Ralph Universal
The RalphUniversal class tracks adapter effectiveness across task categories and generates data-driven recommendations for adapter selection.
Interface
interface RalphUniversal {
recordUsage(taskCategory: string, adapter: string, success: boolean): void
getRecommendation(taskCategory: string): AdapterRecommendation
getEffectiveness(adapter: string): AdapterEffectiveness
getReport(): RalphReport
}
interface AdapterRecommendation {
adapter: string
confidence: number // 0–100
reason: string
alternatives: Array<{ adapter: string; confidence: number }>
}
interface AdapterEffectiveness {
adapter: string
totalUses: number
successRate: number
byCategory: Record<string, { uses: number; successRate: number }>
trend: 'improving' | 'stable' | 'declining'
}
interface RalphReport {
totalEpisodes: number
adapters: AdapterEffectiveness[]
categories: Record<string, { bestAdapter: string; sampleSize: number }>
generatedAt: Date
}How It Works
Ralph maintains a rolling effectiveness matrix — rows are task categories, columns are adapters, values are success rates weighted by recency.

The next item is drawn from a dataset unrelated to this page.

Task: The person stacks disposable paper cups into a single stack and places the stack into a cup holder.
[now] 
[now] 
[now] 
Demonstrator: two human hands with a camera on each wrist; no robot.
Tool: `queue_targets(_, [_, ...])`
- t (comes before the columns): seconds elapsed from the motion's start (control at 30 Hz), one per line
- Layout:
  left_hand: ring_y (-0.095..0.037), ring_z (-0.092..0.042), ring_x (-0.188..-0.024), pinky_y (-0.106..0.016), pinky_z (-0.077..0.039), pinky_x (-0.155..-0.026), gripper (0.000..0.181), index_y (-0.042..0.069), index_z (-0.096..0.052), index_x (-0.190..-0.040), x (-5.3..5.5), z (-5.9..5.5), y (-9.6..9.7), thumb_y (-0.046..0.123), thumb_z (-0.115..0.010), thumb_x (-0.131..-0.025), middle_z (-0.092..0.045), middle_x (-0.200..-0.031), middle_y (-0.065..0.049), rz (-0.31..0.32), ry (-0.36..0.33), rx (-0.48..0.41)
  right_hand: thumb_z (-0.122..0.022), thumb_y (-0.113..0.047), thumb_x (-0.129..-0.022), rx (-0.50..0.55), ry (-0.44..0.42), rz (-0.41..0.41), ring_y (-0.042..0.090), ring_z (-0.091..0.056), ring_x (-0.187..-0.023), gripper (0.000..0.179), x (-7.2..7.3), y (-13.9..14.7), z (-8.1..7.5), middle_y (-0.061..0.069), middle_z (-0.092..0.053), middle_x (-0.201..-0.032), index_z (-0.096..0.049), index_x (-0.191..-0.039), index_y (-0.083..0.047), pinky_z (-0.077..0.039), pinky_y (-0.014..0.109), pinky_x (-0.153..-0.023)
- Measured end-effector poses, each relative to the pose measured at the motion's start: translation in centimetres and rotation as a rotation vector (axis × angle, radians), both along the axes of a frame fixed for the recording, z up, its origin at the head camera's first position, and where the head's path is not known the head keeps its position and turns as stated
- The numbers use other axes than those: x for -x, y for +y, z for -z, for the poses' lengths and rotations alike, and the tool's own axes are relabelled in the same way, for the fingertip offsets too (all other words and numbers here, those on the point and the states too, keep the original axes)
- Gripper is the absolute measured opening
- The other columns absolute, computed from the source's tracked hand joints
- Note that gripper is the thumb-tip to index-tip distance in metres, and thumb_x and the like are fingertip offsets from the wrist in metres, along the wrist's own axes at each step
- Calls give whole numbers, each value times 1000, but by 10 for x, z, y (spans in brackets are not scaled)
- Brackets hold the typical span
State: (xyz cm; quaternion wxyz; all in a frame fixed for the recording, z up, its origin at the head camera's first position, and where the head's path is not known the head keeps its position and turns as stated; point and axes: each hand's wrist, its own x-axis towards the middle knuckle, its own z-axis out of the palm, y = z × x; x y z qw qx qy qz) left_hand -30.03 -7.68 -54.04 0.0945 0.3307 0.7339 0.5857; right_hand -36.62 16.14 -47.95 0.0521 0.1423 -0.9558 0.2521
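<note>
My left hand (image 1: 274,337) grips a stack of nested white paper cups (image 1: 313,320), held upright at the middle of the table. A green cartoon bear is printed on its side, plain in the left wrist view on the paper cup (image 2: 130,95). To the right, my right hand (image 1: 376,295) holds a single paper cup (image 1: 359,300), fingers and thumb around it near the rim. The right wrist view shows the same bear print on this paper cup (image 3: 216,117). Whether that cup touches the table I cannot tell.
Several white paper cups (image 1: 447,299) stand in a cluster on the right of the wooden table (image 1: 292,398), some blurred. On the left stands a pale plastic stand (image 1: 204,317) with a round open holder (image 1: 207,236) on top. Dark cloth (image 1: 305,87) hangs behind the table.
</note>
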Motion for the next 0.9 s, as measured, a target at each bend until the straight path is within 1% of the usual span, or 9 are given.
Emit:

claude-sonnet claude-haiku gpt-4o local-7b
code 0.91 0.72 0.85 0.41
test 0.88 0.69 0.82 0.38
refactor 0.93 0.65 0.79 0.35
docs 0.85 0.81 0.87 0.52
research 0.89 0.74 0.91 0.44adapter_recommend Tool
The recommendation engine is exposed as a tool that Nity calls during strategy planning:
{
"name": "adapter_recommend",
"description": "Get adapter recommendation for a task category",
"parameters": {
"taskCategory": {
"type": "string",
"enum": ["code", "test", "refactor", "docs", "research"],
"description": "The category of task to execute"
}
}
}Response
{
"adapter": "claude-sonnet",
"confidence": 87,
"reason": "Highest success rate for code tasks (91% across 47 episodes)",
"alternatives": [
{ "adapter": "gpt-4o", "confidence": 72 },
{ "adapter": "claude-haiku", "confidence": 58 }
]
}Ralph recommendations improve over time. Early sessions rely on heuristics; as episode count grows, recommendations become data-driven. The confidence score reflects sample size — fewer than 5 episodes yields lower confidence regardless of success rate.
Confidence Scoring
Confidence is calculated from three factors:
| Factor | Weight | Description |
|---|---|---|
| Sample size | 40% | More episodes = higher confidence |
| Success rate | 40% | Higher rate = higher confidence |
| Recency | 20% | Recent episodes weighted more heavily |
confidence = (sampleFactor × 0.4) + (successFactor × 0.4) + (recencyFactor × 0.2)Where each factor is normalized to 0–100.
Cross-Adapter Learning
Ralph detects when a new adapter outperforms the current recommendation and updates the effectiveness matrix. It also identifies task categories where adapter choice doesn't matter (flat effectiveness across adapters) and reports these as "adapter-agnostic" categories to save compute.